Die Beklagte ermittelte in einer – abschließenden – Berechnung für das Kalenderjahr 2002 vom 01.10.2004 die Einkünfte und Bezüge des Kindes A. mit …,– EUR, so dass der Grenzbetrag von 7.188,– EUR überschritten sei. In einem Anhörungsschreiben vom 11.10.2004 hörte sie den Kläger dazu an, dass er für den Zeitraum von Januar 2002 bis September 2004 möglicherweise Kindergeld in Höhe von …,– EUR zu Unrecht erhalten habe, weil das Einkommen des Kindes die maßgebliche Einkommensgrenze überschritten habe. In einer Stellungnahme hierzu vom 30.10.2004 führte der Kläger aus, die Rente der Tochter sei nur mit dem Ertragsanteil zu berücksichtigen. Außerdem müsste die außergewöhnliche Belastung (aufgrund des Todes der Mutter; durch entsprechende Urteile als Belastung anerkannt) abgezogen werden.

Mit dem hier angegriffenen Bescheid vom 12.11.2004 hob die Beklagte gegenüber dem Kläger die Kindergeldfestsetzung ab Januar 2002 gemäß § 70 Abs. 4 des Einkommensteuergesetzes auf und forderte das überzahlte Kindergeld für Januar bis Dezember 2002 zurück.

Bescheide gleichen Datums ergingen auch für die Kalenderjahre 2003 und 2004.

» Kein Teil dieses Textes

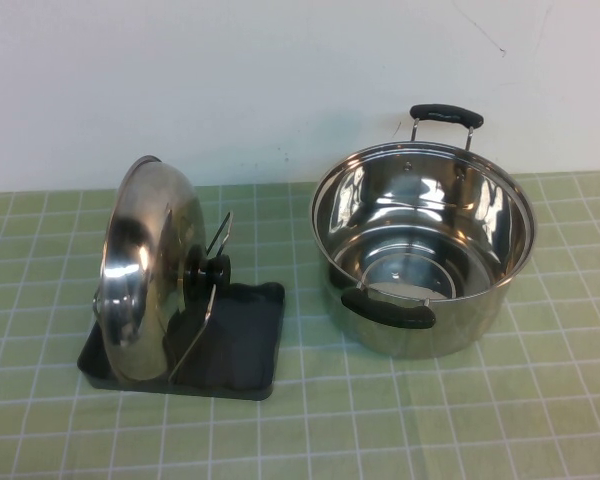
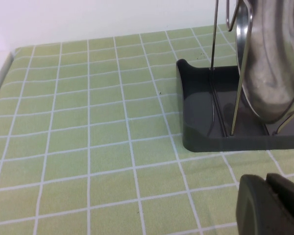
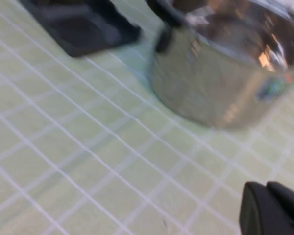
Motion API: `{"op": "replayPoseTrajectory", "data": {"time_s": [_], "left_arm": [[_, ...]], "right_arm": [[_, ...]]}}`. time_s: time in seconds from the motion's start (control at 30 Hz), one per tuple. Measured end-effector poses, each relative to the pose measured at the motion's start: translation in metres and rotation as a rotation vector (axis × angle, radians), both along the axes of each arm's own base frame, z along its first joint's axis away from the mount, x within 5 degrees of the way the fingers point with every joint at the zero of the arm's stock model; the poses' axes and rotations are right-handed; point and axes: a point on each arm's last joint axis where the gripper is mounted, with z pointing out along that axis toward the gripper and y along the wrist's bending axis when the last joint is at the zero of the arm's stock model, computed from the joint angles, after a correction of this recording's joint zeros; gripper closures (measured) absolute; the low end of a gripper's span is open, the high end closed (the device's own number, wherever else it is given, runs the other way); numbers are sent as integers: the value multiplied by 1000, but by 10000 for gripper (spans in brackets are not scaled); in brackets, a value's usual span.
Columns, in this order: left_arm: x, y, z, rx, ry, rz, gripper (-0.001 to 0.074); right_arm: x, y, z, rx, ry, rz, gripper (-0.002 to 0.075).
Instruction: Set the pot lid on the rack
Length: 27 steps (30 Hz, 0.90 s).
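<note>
The shiny steel pot lid (image 1: 140,270) stands on edge in the black rack (image 1: 242,345), leaning between the wire prongs (image 1: 218,240), its black knob (image 1: 208,270) facing right. In the left wrist view the lid (image 2: 277,63) and the rack (image 2: 206,125) are close ahead. My left gripper (image 2: 267,203) is shut and empty, low over the cloth just short of the rack. My right gripper (image 3: 269,208) is shut and empty, over the cloth near the pot. Neither arm shows in the high view.
A deep steel pot (image 1: 425,255) with two black handles stands right of the rack; it also shows in the right wrist view (image 3: 225,63). A green checked cloth (image 1: 380,420) covers the table. A white wall runs behind.
</note>
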Motion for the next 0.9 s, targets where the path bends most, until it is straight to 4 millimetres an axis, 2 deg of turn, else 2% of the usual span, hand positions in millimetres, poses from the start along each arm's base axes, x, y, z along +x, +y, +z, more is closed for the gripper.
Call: {"op": "replayPoseTrajectory", "data": {"time_s": [0.13,0.33,0.47,0.9], "left_arm": [[0,0,0,0,0,0,737],[0,0,0,0,0,0,737],[0,0,0,0,0,0,737],[0,0,0,1,0,-1,737]], "right_arm": [[4,-7,-26,47,53,-212,727],[9,-19,-40,69,-22,-445,727],[12,-23,-56,22,-82,-498,727],[5,-31,-61,-60,-135,-606,727]]}}
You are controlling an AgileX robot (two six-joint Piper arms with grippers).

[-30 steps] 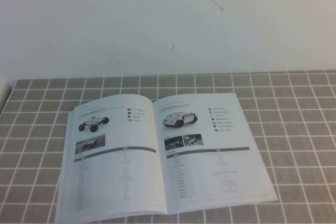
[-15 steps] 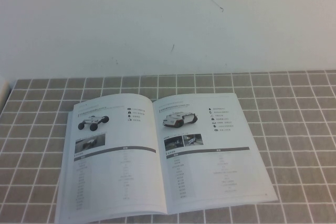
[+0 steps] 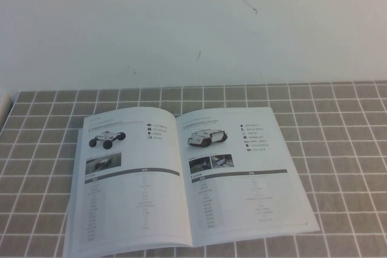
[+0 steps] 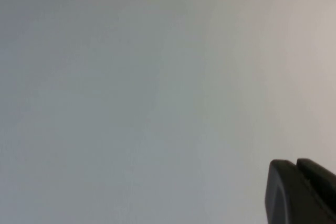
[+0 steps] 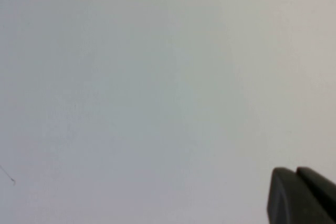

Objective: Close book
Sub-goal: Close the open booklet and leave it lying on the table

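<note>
Lift the book (image 3: pixel 242 179) by an outer page edge, folding over the spine (image 3: pixel 184 179); left gripper (image 4: pixel 297 190) and right gripper (image 5: pixel 297 192) sit off the book (spread or pressed, cannot tell).

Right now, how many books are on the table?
1. The open book lies flat on the tiled table, slightly left of centre. No other shows. The left pincer and right pincer show only in their wrist views, facing blank wall.
</note>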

Am 13.12.2004 erhob der Kläger gegen die drei Aufhebungs- und Rückforderungsbescheide Einspruch. Zur Begründung machte er die mögliche Abzugsfähigkeit der Sonderausgaben und der außergewöhnlichen Belastungen geltend.

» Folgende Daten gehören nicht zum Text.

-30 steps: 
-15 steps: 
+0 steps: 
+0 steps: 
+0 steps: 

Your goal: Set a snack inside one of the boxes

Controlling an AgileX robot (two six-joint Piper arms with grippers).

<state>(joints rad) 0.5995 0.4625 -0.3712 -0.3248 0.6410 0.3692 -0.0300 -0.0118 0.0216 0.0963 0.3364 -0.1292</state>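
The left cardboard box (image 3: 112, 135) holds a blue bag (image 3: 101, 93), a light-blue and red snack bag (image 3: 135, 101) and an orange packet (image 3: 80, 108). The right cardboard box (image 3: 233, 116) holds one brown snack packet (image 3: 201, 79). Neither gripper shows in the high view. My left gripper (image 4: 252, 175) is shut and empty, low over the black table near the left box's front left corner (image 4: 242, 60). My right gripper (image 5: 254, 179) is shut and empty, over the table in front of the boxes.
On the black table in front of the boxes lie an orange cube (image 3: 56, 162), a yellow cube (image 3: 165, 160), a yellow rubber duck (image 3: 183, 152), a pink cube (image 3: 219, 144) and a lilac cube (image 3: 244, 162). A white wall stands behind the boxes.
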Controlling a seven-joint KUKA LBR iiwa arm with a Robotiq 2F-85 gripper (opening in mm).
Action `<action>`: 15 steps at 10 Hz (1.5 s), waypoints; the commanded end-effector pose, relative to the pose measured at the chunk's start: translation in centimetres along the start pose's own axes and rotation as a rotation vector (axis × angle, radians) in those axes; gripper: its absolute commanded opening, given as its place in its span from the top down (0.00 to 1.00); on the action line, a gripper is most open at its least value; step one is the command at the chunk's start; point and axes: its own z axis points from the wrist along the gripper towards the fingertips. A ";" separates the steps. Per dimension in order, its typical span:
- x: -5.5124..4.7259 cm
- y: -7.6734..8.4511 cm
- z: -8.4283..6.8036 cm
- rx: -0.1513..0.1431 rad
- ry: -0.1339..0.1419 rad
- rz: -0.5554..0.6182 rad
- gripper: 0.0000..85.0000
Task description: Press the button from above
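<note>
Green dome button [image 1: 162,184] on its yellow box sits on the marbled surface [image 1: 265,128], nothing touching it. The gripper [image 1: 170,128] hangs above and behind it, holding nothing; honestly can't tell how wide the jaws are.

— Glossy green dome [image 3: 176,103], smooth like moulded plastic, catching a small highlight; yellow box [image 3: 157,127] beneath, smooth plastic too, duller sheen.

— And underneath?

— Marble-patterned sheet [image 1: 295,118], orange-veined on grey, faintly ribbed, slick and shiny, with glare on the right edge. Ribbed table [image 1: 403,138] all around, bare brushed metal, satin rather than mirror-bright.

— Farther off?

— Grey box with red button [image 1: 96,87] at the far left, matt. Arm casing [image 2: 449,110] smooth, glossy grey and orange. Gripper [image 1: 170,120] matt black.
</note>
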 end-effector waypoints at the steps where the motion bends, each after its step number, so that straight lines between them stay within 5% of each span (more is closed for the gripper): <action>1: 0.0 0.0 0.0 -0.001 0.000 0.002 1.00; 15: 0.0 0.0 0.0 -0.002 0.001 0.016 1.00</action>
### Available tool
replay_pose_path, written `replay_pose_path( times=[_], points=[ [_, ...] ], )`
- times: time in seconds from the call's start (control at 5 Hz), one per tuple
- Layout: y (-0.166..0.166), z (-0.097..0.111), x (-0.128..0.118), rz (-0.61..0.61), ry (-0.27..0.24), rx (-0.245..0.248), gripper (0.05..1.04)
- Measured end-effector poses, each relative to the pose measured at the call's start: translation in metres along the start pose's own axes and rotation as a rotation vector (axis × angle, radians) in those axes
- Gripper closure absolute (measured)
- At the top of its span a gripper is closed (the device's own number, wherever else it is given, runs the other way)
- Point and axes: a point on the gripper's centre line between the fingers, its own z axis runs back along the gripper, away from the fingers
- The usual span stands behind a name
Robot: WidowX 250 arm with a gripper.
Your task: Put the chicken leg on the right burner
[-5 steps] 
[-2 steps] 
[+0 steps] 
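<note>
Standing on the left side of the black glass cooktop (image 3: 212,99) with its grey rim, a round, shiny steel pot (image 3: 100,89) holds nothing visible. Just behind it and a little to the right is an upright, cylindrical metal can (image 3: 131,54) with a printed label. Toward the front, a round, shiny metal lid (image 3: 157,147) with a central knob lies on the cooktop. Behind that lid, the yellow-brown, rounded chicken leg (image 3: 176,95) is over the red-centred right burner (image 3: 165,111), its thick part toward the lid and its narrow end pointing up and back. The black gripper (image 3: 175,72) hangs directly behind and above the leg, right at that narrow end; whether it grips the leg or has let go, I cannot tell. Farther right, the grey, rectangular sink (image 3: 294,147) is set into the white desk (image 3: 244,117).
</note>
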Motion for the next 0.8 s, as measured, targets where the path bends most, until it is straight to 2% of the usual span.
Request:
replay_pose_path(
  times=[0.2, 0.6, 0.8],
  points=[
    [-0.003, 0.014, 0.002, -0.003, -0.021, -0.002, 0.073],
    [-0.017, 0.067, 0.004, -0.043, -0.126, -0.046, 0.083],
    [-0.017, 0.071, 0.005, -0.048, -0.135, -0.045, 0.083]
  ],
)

Durch Einspruchsentscheidung vom 15.12.2005 wies die Beklagte den Einspruch gegen den Aufhebungs- und Rückforderungsbescheid für 2002 als unbegründet zurück. Zur Begründung führte sie aus, die Einkünfte und Bezüge des Kindes in Höhe von …,– EUR im Streitjahr würden den Grenzbetrag überschreiten. Zugrunde gelegt wurden dabei Einkünfte aus Kapitalvermögen in Höhe von …,– EUR und aus Vermietung und Verpachtung in Höhe von ./. …,– EUR sowie Bezüge in Gestalt der wegen des Sparerfreibetrages steuerfrei bleibenden Einkünfte aus Kapitalvermögen …,– EUR und der Halbwaisenrente …,– EUR.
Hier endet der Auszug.